Yi Hai-Cheng, You Zhu-Hong, Cheng Li, Zhou Xi, Jiang Tong-Hai, Li Xiao, Wang Yan-Bin
The Xinjiang Technical Institute of Physics and Chemistry, Chinese Academy of Sciences, Urumqi 830011, China.
University of Chinese Academy of Sciences, Beijing 100049, China.
Comput Struct Biotechnol J. 2019 Nov 30;18:20-26. doi: 10.1016/j.csbj.2019.11.004. eCollection 2020.
The long noncoding RNAs (lncRNAs) are ubiquitous in organisms and play crucial role in a variety of biological processes and complex diseases. Emerging evidences suggest that lncRNAs interact with corresponding proteins to perform their regulatory functions. Therefore, identifying interacting lncRNA-protein pairs is the first step in understanding the function and mechanism of lncRNA. Since it is time-consuming and expensive to determine lncRNA-protein interactions by high-throughput experiments, more robust and accurate computational methods need to be developed. In this study, we developed a new sequence distributed representation learning based method for potential lncRNA-Protein Interactions Prediction, named LPI-Pred, which is inspired by the similarity between natural language and biological sequences. More specifically, lncRNA and protein sequences were divided into -mer segmentation, which can be regard as "word" in natural language processing. Then, we trained out the RNA2vec and Pro2vec model using word2vec and genome-wide lncRNA and protein sequences to mine distribution representation of RNA and protein. Then, the dimension of complex features is reduced by using feature selection based on Gini information impurity measure. Finally, these discriminative features are used to train a Random Forest classifier to predict lncRNA-protein interactions. Five-fold cross-validation was adopted to evaluate the performance of LPI-Pred on three benchmark datasets, including RPI369, RPI488 and RPI2241. The results demonstrate that LPI-Pred can be a useful tool to provide reliable guidance for biological research.

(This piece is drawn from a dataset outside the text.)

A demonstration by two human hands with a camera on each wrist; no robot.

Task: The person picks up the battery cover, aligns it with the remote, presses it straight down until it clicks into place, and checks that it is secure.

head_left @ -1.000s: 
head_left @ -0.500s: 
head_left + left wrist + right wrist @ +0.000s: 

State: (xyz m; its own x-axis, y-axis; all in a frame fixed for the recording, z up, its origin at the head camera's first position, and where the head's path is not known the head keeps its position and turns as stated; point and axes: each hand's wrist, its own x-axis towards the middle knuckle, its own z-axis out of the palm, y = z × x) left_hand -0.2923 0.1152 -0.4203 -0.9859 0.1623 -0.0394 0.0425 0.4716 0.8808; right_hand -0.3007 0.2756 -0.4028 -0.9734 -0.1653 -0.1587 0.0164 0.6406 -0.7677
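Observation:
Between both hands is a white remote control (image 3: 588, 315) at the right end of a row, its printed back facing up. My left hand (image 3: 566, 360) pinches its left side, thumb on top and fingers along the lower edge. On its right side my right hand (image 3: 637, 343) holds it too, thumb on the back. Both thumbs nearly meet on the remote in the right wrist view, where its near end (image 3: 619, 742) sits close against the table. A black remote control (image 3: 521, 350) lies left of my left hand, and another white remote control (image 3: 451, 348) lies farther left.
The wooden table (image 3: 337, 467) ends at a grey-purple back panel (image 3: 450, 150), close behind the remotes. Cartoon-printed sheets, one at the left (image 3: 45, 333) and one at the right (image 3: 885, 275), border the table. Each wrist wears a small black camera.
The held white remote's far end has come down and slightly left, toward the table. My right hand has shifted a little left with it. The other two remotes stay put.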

长链非编码RNA(lncRNAs)在生物体中普遍存在,并在多种生物过程和复杂疾病中发挥关键作用。新出现的证据表明,lncRNAs与相应蛋白质相互作用以执行其调节功能。因此,识别相互作用的lncRNA-蛋白质对是理解lncRNA功能和机制的第一步。由于通过高通量实验确定lncRNA-蛋白质相互作用既耗时又昂贵,因此需要开发更强大、更准确的计算方法。在本研究中,我们受自然语言与生物序列相似性的启发,开发了一种基于序列分布式表示学习的新方法,用于预测潜在的lncRNA-蛋白质相互作用,命名为LPI-Pred。更具体地说,lncRNA和蛋白质序列被分割成 - 聚体,这在自然语言处理中可被视为“单词”。然后,我们使用word2vec以及全基因组lncRNA和蛋白质序列训练出RNA2vec和Pro2vec模型,以挖掘RNA和蛋白质的分布式表示。接着,基于基尼信息杂质度量使用特征选择来降低复杂特征的维度。最后,这些有区分性的特征被用于训练随机森林分类器以预测lncRNA-蛋白质相互作用。采用五折交叉验证来评估LPI-Pred在三个基准数据集(包括RPI369、RPI488和RPI2241)上的性能。结果表明,LPI-Pred可以成为为生物学研究提供可靠指导的有用工具。